The low-cost CCRES behaviour change tool, My Future, My Oceans, is being piloted at El Nido in the province of Palawan, in the Philippines, in partnership with Ten Knots Development Corporation, this month.
In the Philippines, the main behaviour targeted is plastic collection. Almost 100 women from two villages are involved. The activity is being led by My Future, My Oceans leader Erik Simmons, from The University of Queensland (UQ), in collaboration with Mariglo Laririt, Head of Environmental and Sustainability Initiatives, at El Nido Resorts, part of Ten Knots.
At El Nido, the core psychological competencies and behaviours targeted are plastic collection; problem solving skills; checking whether the fish participants consume are caught safely or by destructive methods; perceived responsibility for the state of the environment; satisfaction with life; and perceived impact of actions on the environment.
Enhancing the philanthropic research and community facilitation skills of local personnel, including barangay leaders, government officials and staff members from Ten Knots, as well as a group of students from Georgetown University, Washington DC, attending a Ten Knots summer internship program, is one of the objectives of this El Nido partnership.
Says Ms Laririt, who is a member of the CCRES Technical Steering Committee: “This activity is providing unique opportunities for our interns to gain applied philanthropic research experience first-hand. They will assist with data collection, community outreach, and logistical support.” They will also be trained to use the My Future, My Oceans tool.
My Future, My Oceans is rolled out at Bebeladan village, El Nido, the Philippines (Photo: P Bradley)
Says Mr Simmons, a PhD student with the Triple P Innovation Precinct at UQ: “We will be measuring outcomes at three points: directly prior to implementation, directly after, and two months after the program.
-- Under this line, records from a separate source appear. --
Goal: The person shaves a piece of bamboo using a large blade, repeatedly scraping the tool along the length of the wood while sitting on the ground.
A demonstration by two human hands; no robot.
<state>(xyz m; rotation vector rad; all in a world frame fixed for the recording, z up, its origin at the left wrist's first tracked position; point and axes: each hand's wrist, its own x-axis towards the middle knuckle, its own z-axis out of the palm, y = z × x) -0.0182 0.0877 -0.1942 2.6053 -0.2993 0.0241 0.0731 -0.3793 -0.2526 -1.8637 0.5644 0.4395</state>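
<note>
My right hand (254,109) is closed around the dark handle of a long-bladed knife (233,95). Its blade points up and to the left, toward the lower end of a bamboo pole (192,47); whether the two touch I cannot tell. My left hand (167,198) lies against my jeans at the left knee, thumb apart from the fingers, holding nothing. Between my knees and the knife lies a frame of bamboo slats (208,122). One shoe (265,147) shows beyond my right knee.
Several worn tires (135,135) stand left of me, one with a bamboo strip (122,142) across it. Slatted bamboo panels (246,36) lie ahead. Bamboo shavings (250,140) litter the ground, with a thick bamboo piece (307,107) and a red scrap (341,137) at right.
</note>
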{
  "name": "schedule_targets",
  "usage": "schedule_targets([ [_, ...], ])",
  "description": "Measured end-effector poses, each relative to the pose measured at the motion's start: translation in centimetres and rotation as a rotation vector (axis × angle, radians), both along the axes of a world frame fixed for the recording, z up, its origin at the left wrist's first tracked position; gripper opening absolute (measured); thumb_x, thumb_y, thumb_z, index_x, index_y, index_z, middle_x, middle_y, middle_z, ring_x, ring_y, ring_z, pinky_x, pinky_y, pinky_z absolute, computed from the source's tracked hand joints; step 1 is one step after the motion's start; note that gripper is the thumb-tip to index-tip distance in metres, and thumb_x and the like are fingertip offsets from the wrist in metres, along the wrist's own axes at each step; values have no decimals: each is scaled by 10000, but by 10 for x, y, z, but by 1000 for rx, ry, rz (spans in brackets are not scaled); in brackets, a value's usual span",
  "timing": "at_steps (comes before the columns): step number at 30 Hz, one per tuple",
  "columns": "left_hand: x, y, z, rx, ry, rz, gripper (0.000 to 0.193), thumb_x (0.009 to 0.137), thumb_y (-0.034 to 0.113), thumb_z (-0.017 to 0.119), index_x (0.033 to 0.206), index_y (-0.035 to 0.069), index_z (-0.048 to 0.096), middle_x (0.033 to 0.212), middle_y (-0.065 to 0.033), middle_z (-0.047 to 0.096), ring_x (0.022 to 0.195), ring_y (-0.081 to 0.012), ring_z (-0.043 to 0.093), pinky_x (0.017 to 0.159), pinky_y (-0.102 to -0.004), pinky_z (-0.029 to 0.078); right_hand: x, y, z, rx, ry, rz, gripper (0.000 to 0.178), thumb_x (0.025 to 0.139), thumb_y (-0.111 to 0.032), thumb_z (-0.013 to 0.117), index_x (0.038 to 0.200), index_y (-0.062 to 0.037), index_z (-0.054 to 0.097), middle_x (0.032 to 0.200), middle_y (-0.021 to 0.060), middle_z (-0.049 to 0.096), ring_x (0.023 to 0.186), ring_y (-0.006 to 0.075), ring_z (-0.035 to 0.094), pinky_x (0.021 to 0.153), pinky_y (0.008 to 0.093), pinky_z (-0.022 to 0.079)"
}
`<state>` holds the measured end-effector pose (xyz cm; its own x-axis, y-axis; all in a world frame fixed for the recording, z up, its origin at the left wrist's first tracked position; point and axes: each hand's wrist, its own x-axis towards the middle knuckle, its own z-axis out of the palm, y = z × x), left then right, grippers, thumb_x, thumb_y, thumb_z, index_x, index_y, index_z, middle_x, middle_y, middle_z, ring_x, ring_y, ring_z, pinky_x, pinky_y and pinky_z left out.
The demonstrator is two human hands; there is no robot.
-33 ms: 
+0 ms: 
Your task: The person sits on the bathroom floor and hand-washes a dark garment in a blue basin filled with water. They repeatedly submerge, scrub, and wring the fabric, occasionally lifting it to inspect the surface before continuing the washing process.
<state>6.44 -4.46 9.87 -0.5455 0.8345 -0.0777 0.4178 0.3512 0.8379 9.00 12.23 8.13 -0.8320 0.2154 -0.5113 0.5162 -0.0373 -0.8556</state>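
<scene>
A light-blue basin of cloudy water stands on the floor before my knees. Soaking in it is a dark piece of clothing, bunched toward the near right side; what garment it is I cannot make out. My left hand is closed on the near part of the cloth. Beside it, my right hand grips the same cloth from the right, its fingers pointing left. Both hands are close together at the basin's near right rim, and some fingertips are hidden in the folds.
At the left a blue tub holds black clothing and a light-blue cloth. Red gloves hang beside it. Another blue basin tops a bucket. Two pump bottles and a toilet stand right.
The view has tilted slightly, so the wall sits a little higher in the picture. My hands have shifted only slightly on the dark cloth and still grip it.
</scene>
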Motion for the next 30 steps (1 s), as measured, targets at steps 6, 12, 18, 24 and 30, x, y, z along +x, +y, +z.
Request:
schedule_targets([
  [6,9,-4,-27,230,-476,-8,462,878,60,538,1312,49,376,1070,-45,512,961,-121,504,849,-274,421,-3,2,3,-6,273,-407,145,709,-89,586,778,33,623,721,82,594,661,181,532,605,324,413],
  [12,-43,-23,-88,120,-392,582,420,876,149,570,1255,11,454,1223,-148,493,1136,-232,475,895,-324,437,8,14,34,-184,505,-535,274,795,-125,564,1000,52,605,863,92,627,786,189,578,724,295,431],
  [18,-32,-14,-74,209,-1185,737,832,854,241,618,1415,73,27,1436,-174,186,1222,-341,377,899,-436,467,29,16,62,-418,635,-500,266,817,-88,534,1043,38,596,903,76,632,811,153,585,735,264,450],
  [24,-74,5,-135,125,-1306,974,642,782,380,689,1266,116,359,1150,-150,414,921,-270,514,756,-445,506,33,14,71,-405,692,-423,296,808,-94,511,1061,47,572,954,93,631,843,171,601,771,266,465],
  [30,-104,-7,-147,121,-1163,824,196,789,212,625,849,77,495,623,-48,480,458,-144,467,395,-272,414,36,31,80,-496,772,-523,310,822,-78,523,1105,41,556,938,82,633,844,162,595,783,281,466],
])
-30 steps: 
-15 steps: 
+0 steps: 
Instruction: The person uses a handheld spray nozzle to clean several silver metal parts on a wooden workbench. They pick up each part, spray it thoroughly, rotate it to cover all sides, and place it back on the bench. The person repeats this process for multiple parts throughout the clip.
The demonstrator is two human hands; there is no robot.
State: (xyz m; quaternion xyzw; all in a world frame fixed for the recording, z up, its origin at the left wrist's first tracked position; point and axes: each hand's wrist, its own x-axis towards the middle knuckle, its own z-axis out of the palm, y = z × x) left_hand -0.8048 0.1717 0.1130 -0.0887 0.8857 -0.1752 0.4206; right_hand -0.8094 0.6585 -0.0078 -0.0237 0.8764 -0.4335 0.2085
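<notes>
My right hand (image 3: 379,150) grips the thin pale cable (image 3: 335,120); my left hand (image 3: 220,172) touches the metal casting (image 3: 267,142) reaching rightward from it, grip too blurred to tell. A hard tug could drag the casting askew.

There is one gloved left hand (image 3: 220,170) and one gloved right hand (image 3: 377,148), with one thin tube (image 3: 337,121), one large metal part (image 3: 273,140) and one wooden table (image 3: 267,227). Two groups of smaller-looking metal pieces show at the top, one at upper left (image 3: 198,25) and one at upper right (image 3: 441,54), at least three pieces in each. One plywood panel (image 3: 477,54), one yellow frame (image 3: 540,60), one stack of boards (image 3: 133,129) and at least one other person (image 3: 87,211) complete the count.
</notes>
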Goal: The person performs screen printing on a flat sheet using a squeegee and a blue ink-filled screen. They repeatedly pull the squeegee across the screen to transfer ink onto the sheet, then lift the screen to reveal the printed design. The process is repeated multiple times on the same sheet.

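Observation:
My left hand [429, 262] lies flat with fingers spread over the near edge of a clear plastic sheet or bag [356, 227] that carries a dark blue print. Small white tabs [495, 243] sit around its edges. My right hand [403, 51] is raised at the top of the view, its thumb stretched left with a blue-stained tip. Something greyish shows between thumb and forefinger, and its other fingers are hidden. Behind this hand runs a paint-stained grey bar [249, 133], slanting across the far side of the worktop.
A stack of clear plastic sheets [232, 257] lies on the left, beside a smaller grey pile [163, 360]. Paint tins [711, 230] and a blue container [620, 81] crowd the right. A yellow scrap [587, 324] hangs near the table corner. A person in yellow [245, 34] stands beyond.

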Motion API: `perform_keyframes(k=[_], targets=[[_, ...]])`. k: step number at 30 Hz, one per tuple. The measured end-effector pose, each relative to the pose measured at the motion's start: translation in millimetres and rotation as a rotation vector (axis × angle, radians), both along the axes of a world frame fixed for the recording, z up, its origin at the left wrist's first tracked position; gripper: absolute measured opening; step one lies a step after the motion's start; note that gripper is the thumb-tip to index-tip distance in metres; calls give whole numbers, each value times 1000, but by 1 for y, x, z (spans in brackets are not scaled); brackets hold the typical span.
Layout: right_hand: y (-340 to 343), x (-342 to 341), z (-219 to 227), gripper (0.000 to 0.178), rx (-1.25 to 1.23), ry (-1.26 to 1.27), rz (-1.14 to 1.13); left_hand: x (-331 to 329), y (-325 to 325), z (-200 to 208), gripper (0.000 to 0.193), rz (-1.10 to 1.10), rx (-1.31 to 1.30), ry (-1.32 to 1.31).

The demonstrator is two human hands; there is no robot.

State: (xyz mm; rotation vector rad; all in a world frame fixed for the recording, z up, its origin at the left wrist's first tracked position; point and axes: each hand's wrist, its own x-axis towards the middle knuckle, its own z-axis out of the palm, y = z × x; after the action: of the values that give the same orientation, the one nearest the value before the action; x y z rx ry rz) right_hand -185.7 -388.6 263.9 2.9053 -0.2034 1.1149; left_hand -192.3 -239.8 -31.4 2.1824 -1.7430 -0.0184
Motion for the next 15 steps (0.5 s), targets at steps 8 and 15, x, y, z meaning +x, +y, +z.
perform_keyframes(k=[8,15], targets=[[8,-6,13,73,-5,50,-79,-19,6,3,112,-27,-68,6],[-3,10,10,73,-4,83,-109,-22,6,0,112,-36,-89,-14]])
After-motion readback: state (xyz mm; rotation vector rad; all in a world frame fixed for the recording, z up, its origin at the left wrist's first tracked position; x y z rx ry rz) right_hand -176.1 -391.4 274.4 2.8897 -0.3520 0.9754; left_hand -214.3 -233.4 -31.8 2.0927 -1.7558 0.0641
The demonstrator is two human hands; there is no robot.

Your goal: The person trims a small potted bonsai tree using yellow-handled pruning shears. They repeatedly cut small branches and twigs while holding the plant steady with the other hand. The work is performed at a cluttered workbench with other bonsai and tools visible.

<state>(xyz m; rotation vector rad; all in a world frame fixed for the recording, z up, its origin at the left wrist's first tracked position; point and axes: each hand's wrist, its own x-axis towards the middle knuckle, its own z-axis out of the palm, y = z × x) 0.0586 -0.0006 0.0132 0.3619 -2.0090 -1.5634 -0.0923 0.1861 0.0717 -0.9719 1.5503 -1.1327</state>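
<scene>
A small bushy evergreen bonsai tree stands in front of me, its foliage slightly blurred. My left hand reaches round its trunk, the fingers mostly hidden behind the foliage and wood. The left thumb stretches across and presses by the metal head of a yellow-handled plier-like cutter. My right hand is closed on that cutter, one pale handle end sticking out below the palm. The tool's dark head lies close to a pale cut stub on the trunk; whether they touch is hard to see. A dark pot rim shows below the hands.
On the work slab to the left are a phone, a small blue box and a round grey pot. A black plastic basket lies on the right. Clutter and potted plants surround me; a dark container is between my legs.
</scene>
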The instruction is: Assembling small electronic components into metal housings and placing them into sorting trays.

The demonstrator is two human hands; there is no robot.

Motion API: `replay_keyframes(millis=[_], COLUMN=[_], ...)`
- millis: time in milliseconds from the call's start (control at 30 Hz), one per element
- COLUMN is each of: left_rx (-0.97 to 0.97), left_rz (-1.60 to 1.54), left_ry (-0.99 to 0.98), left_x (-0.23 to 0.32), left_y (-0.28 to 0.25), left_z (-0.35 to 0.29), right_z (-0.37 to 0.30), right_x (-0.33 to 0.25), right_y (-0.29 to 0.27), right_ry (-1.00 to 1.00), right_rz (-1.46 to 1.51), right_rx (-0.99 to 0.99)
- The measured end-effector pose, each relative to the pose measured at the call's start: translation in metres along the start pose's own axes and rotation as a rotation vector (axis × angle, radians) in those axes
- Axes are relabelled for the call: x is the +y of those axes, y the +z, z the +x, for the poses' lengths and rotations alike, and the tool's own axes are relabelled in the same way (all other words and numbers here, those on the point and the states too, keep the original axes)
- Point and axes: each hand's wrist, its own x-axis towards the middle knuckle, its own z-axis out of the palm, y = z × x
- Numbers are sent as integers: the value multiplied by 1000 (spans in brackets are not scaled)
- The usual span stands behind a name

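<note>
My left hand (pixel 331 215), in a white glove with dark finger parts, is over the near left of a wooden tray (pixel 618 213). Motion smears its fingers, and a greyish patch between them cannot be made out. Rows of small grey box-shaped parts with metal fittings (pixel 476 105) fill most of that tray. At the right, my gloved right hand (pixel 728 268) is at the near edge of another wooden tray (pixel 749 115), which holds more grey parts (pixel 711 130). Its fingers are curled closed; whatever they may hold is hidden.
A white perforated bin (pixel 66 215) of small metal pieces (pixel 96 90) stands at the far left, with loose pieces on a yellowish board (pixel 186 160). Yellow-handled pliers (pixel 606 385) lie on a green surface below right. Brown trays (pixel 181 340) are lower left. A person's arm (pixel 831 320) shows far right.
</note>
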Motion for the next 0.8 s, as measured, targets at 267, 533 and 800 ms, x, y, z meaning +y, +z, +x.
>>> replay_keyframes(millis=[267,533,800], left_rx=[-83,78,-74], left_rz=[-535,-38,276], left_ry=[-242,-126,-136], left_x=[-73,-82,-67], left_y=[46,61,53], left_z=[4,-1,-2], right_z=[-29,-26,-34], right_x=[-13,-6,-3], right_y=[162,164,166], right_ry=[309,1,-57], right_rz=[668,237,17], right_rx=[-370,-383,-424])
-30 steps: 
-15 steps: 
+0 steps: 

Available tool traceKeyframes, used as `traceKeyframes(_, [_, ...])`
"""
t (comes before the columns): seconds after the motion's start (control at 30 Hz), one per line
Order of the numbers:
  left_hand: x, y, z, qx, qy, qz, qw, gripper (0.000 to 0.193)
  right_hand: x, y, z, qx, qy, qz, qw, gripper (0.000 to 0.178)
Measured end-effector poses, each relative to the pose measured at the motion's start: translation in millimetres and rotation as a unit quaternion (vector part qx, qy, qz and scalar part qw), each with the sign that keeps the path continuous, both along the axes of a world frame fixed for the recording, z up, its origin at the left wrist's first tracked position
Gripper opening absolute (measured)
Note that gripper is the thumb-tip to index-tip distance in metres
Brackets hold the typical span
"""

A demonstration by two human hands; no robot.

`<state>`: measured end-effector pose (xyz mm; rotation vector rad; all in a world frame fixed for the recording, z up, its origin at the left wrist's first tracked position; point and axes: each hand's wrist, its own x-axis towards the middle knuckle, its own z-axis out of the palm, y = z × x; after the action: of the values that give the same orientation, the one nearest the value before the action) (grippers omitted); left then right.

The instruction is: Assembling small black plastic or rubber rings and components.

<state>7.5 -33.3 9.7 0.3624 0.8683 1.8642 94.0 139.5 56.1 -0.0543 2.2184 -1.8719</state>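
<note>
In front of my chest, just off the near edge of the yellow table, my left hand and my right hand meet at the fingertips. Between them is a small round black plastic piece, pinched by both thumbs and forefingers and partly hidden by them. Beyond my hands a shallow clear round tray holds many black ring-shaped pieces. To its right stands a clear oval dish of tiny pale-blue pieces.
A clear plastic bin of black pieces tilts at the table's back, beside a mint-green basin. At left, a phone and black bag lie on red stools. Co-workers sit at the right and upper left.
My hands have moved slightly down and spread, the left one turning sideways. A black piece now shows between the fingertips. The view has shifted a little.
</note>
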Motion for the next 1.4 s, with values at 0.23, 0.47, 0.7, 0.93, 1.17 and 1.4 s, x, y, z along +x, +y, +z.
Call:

The results will be reported to all involved parties and the outcomes in the Philippines will be compared to the results from our work in Indonesia.”
In Indonesia, the shifts in human psychology and behaviour triggered by the program were sustained four months after the program began.
Not only were the women participants continuing to collect plastic – the primary behaviour targeted – they were are making other positive changes to how they live their lives. These included convincing their fishermen husbands to collect marine plastic, managing roaming goats (and thus their excrement) and collectively getting centralised electricity.
My Future, My Oceans is a tool for local governments and NGOs to use to promote positive behaviours, including waste management, fishing practices and personal hygiene, in coastal communities. The cost to roll-out My Future, My Oceans in a coastal community in low-resource settings is approximately AUD$2,700 covering most materials and personnel.
My Future, My Oceans is effective, easily able to be generalised, and low-cost. This ensures that non-experts – supported with light-touch training and modest investment – are capable of delivering the program,” says Mr Simmons.
“It’s been created to promote human behaviours that protect coastal ecosystems and the services they provide to local communities.”